Dáil debates

Thursday, 24 November 2022

Ceisteanna ó Cheannairí - Leaders' Questions

 

12:20 pm

Photo of Leo VaradkarLeo Varadkar (Dublin West, Fine Gael) | Oireachtas source

I thank the Deputy for raising this important issue. I know he is doing a lot of work as an advocate to highlight this matter. COPD, formerly known as emphysema or bronchitis, has a considerable impact on the quality of life of patients, families and carers. The course of the disease involves ongoing medical care and, in the case of certain patients, frequent hospital admissions.

It is estimated that 400,000 people live with COPD in Ireland, but only about 100,000 have been diagnosed. It is extraordinary to think that as many as three quarters of people with COPD are displaying symptoms but have not been diagnosed and, therefore, are not being treated or are not being treated optimally. Roughly 1,500 patients die every year as a result of COPD and the disease results in approximately 15,000 hospital admissions.

The COPD model of care was developed by the HSE in 2019 and it redefined the way health services are provided to people with the disease. The national clinical programme for respiratory medicine launched the guideline for the management to COPD in November last year.

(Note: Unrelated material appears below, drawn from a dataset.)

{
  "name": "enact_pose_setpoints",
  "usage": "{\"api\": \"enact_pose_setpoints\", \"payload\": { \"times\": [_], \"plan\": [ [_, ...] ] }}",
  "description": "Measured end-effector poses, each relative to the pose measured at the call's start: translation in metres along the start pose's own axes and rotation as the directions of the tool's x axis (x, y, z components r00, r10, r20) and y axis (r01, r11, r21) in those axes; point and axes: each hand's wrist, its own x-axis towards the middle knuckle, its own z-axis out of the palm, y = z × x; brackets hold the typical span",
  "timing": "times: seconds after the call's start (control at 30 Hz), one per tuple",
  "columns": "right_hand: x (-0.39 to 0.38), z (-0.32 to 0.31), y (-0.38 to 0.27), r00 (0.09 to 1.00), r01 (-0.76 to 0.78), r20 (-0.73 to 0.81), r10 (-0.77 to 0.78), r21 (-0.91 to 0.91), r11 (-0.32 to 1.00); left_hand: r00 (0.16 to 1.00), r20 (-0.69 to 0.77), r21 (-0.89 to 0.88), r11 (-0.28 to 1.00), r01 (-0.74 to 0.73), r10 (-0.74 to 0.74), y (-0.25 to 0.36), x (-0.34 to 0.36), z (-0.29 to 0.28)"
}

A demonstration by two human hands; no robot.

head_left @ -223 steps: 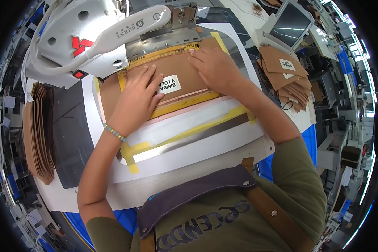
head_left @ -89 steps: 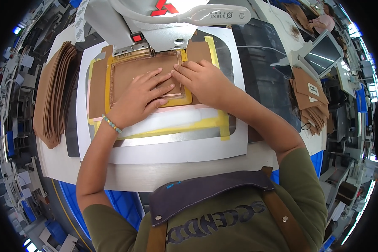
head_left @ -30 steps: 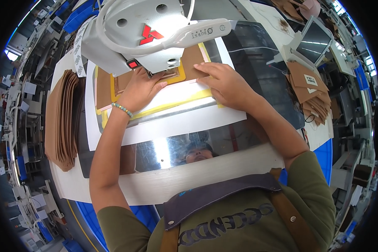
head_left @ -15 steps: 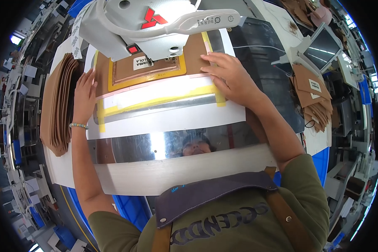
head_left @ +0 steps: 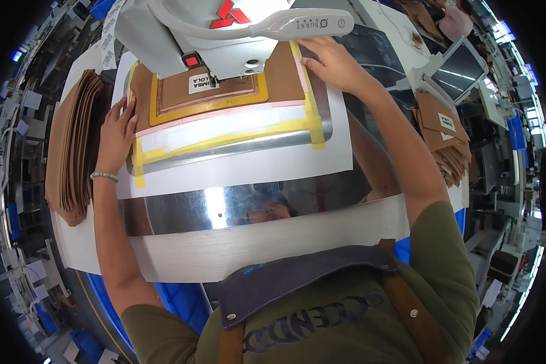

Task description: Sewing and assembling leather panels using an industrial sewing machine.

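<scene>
A brown sheet piece lies on a taped board with a white sheet, under the grey sewing machine head. A yellow frame sits on the brown piece, with a white label inside it, partly behind the needle area. My left hand rests on the board's left edge, its fingers stretched forward. My right hand is at the upper right edge of the board, fingers apart, some tips partly hidden by the pale lamp arm.
Stacked brown pieces stand at left and lie at right. A tilted screen is at the right. A polished metal plate shows along the near table edge. A person in pink is at the far upper right.
My right hand has moved forward along the board's right edge. My left hand has left the middle for the left edge, uncovering the label inside the frame.
</scene>
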Motion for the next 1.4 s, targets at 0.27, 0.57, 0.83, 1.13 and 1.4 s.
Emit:
{"api": "enact_pose_setpoints", "payload": {
  "times": [0.27, 0.57, 0.83, 1.13, 1.4],
  "plan": [
    [-0.027, 0.019, 0.022, 0.986, -0.131, 0.077, 0.148, -0.199, 0.971, 0.987, 0.002, 0.127, 0.978, -0.163, 0.164, 0.049, 0.014, 0.015],
    [-0.103, -0.048, 0.016, 0.923, -0.333, 0.132, 0.360, -0.189, 0.924, 0.946, -0.118, 0.099, 0.952, -0.291, 0.302, 0.127, 0.031, 0.031],
    [-0.128, -0.051, 0.041, 0.895, -0.435, -0.105, 0.434, 0.015, 0.900, 0.964, -0.229, -0.021, 0.989, -0.145, 0.136, 0.180, 0.041, 0.040],
    [-0.125, -0.045, 0.043, 0.896, -0.420, -0.113, 0.429, 0.095, 0.903, 0.865, 0.032, -0.809, 0.495, 0.316, -0.501, 0.037, 0.004, -0.013],
    [-0.128, -0.039, 0.053, 0.916, -0.400, -0.061, 0.397, -0.035, 0.916, 0.901, 0.149, -0.896, 0.330, 0.298, -0.408, 0.025, -0.172, -0.109]
  ]
}}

Through the implementation of these guidelines, the health service ensures the right care is delivered to people with COPD at the right time and in the right place in line with Sláintecare. The chronic disease management, CDM, programme provides a structured management programme for people who have one or more specific chronic diseases, of which COPD is one. The programme commenced in 2020 and is provided to all adult general medical services, GMS, patients.

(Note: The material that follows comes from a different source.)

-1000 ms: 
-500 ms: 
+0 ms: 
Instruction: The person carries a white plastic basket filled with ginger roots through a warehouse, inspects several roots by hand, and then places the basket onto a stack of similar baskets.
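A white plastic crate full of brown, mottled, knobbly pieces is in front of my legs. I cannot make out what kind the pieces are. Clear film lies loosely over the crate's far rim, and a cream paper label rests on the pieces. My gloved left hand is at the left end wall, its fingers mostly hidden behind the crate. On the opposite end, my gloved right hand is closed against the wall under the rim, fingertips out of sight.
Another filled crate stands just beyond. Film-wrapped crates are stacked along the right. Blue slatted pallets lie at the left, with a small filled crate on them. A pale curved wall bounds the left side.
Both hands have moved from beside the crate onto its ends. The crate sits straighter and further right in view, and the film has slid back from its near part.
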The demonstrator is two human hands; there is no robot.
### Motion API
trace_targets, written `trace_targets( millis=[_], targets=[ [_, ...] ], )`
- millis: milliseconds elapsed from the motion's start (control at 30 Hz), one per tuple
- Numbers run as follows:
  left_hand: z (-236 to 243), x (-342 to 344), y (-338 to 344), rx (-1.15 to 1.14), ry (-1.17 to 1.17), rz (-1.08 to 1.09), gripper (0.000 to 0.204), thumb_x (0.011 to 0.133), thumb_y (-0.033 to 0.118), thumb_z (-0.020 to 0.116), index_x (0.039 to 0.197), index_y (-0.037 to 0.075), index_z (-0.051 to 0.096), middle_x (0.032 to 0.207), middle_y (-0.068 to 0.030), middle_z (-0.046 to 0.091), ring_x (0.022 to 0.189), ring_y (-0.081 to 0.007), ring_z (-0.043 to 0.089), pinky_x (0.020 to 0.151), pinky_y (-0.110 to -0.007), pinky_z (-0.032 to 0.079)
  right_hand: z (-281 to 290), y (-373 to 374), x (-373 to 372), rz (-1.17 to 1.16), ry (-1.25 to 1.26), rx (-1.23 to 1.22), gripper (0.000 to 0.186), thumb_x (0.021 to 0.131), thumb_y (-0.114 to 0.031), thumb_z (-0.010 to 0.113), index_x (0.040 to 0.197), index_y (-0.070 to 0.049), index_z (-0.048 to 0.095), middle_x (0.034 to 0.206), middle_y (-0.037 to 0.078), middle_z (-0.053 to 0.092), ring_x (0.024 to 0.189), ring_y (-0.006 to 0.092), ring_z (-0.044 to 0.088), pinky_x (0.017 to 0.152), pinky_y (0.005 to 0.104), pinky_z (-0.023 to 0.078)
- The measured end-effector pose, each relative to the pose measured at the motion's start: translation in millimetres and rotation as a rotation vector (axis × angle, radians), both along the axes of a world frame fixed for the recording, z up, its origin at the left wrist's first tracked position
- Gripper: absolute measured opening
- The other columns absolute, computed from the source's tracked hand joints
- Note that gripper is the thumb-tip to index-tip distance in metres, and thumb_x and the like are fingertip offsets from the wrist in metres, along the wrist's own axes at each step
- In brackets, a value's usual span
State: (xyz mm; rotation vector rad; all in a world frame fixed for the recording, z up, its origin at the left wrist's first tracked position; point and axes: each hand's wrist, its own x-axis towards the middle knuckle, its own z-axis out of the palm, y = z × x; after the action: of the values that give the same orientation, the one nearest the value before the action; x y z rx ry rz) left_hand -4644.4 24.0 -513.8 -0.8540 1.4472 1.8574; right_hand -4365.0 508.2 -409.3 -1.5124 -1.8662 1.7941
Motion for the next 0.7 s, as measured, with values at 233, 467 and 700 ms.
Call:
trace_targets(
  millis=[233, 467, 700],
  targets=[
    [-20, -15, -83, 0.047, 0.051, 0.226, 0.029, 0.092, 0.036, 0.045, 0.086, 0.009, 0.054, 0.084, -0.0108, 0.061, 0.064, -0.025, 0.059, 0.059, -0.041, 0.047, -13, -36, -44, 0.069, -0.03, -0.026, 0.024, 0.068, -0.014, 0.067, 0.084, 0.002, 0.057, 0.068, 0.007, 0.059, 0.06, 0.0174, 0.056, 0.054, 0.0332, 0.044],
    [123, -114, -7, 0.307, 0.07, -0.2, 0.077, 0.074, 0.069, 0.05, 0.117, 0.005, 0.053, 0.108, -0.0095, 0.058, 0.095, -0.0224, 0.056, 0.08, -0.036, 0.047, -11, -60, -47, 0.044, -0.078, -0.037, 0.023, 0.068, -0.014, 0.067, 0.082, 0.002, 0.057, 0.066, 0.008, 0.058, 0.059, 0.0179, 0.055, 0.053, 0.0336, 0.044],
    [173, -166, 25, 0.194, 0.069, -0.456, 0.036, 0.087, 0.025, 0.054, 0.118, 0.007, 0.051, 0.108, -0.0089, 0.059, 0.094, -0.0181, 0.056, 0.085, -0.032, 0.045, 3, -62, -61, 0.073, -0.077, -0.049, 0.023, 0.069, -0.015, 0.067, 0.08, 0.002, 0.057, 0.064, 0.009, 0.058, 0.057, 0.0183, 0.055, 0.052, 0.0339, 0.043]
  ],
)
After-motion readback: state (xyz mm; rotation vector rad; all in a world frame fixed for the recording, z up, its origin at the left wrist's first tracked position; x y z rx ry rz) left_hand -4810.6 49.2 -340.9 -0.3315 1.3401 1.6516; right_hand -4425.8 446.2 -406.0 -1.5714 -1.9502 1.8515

Through the CDM contract, GPs are funded to provide structured reviews and interventions in line with the model of care. As of 1 October this year, 43,000 GMS patients received planned care from their GP in the community. The model of care also provides a continuum of patient-centred, specialist respiratory integrated care across both community-based ambulatory care hubs and their associated hospital. Through the enhanced community care programme, funding was secured for 30 ambulatory care hub-based specialist respiratory teams, consisting of 295 staff and approximately 100 dedicated pulmonary respiratory rehabilitation providers. A roll-out of these services has commenced in many areas and recruitment is under way to fill the remaining posts. These teams include dedicated specialist physios and nurses, who provide a comprehensive intervention with patient assessment and tailored therapies, including exercise, training, education and self-management.